Directions for this task:
Repeat only the stretch of lines below that runs from the line with "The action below" through the line with "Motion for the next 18", unaltered.
Segment Open
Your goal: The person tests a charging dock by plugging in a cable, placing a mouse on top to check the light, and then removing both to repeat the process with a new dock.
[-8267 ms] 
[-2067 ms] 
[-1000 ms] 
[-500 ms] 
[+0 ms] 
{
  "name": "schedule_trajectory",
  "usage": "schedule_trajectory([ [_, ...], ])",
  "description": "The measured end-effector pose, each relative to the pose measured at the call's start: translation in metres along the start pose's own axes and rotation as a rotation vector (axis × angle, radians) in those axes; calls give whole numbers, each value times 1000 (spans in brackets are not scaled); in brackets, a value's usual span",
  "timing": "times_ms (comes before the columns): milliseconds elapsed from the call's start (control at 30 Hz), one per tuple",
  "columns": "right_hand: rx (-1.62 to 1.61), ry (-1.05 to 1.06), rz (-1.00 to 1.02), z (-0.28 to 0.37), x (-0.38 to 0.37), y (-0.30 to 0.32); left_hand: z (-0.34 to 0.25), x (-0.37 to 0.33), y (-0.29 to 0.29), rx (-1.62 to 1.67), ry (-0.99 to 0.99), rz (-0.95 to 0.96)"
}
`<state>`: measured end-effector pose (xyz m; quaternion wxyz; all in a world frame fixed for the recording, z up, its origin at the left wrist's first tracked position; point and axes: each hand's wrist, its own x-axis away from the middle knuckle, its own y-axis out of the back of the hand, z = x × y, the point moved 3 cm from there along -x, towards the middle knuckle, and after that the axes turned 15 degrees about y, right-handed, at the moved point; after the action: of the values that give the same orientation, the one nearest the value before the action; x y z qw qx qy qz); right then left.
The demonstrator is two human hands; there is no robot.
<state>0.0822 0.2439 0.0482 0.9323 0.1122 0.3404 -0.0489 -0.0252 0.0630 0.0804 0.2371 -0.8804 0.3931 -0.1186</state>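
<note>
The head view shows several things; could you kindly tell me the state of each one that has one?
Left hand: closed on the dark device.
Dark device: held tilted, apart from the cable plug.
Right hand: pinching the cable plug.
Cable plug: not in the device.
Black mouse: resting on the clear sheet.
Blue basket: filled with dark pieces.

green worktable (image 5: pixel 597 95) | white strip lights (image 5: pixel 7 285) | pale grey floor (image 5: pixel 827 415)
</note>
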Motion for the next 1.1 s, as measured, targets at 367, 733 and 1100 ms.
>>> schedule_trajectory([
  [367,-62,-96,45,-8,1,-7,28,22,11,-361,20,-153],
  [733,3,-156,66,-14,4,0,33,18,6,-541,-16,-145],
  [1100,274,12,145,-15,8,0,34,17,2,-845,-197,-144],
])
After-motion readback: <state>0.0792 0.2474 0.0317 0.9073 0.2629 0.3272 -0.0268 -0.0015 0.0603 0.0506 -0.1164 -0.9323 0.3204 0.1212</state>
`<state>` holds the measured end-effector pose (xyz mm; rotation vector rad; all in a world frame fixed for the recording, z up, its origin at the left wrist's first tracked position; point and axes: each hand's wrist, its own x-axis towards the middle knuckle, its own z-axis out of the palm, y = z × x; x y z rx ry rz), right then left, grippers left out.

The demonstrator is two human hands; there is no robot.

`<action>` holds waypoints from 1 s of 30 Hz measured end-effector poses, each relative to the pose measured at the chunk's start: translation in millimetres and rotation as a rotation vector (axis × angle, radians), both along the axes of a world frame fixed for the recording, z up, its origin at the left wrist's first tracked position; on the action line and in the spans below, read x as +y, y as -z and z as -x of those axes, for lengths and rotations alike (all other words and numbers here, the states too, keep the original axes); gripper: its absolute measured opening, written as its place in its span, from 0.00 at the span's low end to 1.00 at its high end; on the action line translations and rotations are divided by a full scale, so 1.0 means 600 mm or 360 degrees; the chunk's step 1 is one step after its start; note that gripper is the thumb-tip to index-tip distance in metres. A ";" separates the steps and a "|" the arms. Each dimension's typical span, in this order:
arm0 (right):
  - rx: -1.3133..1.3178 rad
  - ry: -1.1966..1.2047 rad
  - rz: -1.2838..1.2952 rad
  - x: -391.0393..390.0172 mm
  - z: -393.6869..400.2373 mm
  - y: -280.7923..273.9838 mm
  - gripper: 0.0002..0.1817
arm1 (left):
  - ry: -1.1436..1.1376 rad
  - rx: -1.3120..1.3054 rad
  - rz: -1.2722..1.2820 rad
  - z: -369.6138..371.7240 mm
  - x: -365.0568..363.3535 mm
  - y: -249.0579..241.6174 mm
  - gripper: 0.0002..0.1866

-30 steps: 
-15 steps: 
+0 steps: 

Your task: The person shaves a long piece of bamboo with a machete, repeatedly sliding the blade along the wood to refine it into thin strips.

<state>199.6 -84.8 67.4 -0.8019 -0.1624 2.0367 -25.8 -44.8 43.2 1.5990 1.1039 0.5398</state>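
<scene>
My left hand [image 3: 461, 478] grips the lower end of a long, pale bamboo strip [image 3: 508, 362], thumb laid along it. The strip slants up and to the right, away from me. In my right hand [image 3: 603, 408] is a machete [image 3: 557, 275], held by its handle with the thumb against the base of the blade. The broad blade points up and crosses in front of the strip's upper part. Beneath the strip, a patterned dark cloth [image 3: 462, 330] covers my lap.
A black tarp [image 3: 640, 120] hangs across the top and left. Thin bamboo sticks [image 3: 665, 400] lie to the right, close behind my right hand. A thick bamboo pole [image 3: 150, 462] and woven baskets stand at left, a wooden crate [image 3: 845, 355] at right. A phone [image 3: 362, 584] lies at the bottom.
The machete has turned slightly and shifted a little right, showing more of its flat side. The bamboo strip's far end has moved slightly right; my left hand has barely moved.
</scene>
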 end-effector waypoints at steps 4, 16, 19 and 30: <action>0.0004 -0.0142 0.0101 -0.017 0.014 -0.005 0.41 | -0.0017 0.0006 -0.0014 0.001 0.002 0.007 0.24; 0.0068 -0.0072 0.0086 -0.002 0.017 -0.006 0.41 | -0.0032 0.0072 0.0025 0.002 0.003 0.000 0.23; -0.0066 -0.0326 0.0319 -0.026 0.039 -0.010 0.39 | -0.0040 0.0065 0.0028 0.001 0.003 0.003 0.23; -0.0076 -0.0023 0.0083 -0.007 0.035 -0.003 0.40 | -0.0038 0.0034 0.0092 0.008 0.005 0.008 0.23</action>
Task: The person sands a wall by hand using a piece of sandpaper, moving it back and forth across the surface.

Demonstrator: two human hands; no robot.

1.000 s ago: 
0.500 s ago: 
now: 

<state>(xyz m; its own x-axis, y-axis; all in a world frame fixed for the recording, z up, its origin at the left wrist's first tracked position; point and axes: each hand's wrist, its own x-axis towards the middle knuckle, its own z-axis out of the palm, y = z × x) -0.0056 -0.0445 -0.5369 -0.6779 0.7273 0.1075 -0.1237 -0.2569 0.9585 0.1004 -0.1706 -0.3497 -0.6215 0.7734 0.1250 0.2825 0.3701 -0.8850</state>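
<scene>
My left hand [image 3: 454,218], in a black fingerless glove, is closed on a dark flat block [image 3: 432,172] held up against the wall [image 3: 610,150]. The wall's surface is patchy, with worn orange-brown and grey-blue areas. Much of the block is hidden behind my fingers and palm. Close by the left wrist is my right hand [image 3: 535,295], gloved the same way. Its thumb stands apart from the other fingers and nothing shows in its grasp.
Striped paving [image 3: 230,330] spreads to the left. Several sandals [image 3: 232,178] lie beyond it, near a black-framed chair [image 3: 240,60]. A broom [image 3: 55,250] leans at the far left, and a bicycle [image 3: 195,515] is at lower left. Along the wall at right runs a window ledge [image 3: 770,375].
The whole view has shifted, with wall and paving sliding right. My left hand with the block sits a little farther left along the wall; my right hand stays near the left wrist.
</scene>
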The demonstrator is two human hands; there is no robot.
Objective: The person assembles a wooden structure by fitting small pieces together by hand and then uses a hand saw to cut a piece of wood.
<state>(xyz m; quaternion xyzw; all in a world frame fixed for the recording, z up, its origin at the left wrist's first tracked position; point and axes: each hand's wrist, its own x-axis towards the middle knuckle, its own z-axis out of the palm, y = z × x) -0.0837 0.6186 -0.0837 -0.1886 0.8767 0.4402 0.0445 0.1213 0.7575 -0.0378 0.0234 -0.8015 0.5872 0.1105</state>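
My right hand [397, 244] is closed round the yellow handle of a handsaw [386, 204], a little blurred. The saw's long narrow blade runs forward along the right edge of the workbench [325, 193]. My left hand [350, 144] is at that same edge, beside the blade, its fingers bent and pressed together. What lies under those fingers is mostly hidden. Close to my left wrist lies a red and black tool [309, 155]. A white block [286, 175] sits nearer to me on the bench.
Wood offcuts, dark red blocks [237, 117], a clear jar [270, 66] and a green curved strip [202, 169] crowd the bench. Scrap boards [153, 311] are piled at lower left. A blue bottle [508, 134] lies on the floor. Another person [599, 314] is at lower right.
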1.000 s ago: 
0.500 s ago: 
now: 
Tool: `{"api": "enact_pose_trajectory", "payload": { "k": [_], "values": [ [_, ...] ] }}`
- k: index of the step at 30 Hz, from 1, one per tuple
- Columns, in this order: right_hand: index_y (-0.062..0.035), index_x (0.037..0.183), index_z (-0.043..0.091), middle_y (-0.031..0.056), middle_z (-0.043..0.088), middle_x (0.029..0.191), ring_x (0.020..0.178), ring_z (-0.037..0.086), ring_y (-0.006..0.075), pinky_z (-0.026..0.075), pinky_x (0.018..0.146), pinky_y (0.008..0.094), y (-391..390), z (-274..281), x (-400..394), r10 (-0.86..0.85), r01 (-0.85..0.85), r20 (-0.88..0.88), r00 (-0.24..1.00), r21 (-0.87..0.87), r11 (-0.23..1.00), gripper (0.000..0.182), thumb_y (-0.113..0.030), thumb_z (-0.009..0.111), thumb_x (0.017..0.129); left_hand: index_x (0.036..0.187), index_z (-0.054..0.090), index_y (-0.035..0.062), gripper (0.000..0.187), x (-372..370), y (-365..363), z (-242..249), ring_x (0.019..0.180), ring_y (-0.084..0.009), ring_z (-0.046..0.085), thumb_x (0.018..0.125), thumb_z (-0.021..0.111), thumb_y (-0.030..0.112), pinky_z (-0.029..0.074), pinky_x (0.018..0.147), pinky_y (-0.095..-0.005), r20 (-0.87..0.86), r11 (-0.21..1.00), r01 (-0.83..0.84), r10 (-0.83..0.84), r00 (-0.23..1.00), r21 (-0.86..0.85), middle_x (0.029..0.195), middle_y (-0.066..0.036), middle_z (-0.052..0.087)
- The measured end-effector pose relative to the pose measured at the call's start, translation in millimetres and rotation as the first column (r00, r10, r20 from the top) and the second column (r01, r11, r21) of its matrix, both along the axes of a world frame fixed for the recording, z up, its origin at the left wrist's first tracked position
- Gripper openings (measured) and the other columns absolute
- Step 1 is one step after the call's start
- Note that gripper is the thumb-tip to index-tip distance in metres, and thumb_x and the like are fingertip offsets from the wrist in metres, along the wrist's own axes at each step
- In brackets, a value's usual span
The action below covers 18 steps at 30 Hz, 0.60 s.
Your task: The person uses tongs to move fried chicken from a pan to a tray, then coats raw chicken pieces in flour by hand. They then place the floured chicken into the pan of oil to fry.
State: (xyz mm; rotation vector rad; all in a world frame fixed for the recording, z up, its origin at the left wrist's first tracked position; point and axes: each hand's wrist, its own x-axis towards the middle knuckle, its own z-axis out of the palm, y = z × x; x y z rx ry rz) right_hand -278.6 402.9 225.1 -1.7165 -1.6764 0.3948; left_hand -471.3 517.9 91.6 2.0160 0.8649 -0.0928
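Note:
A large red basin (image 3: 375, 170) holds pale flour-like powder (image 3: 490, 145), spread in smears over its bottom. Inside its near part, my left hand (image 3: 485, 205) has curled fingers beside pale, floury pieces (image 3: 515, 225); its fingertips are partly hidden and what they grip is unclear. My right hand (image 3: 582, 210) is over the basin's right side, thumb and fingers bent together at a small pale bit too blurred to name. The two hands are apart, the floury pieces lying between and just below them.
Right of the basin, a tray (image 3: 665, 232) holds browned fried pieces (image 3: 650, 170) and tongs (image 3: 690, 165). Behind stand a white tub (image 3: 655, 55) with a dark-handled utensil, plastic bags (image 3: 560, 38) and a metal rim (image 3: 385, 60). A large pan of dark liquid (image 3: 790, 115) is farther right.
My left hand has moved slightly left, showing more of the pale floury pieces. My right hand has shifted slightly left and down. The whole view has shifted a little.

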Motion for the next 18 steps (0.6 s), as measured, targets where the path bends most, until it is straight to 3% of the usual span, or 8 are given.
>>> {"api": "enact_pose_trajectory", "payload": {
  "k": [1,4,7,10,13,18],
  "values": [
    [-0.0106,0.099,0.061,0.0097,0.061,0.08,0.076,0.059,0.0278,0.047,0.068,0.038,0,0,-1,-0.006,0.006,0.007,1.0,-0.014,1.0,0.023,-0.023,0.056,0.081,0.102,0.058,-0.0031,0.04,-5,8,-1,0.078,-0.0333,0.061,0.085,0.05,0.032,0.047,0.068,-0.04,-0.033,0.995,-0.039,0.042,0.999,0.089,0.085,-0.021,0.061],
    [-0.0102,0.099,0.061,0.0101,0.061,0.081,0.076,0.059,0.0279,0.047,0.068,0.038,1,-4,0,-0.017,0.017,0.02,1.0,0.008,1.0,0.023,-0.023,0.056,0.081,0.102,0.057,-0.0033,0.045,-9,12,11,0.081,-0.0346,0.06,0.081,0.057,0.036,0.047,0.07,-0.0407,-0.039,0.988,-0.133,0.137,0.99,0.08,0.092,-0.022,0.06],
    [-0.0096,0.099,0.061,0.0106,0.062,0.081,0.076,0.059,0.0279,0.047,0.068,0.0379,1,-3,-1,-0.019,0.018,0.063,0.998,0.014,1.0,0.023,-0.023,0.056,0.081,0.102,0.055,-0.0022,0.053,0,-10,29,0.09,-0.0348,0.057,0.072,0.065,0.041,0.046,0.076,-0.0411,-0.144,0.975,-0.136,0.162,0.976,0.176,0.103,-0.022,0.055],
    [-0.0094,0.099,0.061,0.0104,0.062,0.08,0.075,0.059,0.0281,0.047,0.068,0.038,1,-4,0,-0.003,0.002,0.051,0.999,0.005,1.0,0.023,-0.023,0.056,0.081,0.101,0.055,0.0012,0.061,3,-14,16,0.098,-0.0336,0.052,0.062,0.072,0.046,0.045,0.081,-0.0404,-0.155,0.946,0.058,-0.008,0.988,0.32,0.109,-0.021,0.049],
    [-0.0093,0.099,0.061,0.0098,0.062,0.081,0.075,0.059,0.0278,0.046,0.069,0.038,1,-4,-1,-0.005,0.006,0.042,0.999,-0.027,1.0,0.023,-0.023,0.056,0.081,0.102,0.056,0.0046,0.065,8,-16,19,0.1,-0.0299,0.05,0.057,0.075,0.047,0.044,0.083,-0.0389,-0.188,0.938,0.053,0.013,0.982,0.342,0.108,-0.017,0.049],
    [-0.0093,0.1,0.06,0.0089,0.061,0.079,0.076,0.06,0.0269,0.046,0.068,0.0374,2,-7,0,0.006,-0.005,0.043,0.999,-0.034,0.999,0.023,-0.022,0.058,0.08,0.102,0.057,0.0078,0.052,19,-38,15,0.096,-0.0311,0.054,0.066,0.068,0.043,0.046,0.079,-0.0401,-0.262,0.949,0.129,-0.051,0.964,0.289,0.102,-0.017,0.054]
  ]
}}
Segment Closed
Exercise response:
The action below covers 18 steps at 30 Hz, 0.60 s.
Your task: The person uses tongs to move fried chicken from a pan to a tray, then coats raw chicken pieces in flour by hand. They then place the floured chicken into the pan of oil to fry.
State: (xyz mm; rotation vector rad; all in a world frame fixed for the recording, z up, its origin at the left wrist's first tracked position; point and axes: each hand's wrist, its own x-axis towards the middle knuckle, its own z-axis out of the palm, y = z × x; x y z rx ry rz) right_hand -278.6 402.9 225.1 -1.7165 -1.6764 0.3948; left_hand -471.3 517.9 91.6 2.0160 0.8649 -0.0928
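Note:
A large red basin (image 3: 375, 170) holds pale flour-like powder (image 3: 490, 145), spread in smears over its bottom. Inside its near part, my left hand (image 3: 485, 205) has curled fingers beside pale, floury pieces (image 3: 515, 225); its fingertips are partly hidden and what they grip is unclear. My right hand (image 3: 582, 210) is over the basin's right side, thumb and fingers bent together at a small pale bit too blurred to name. The two hands are apart, the floury pieces lying between and just below them.
Right of the basin, a tray (image 3: 665, 232) holds browned fried pieces (image 3: 650, 170) and tongs (image 3: 690, 165). Behind stand a white tub (image 3: 655, 55) with a dark-handled utensil, plastic bags (image 3: 560, 38) and a metal rim (image 3: 385, 60). A large pan of dark liquid (image 3: 790, 115) is farther right.
My left hand has moved slightly left, showing more of the pale floury pieces. My right hand has shifted slightly left and down. The whole view has shifted a little.
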
Motion for the next 18 steps (0.6 s), as measured, targets where the path bends most, until it is straight to 3% of the usual span, or 8 are given.

No additional output will be generated.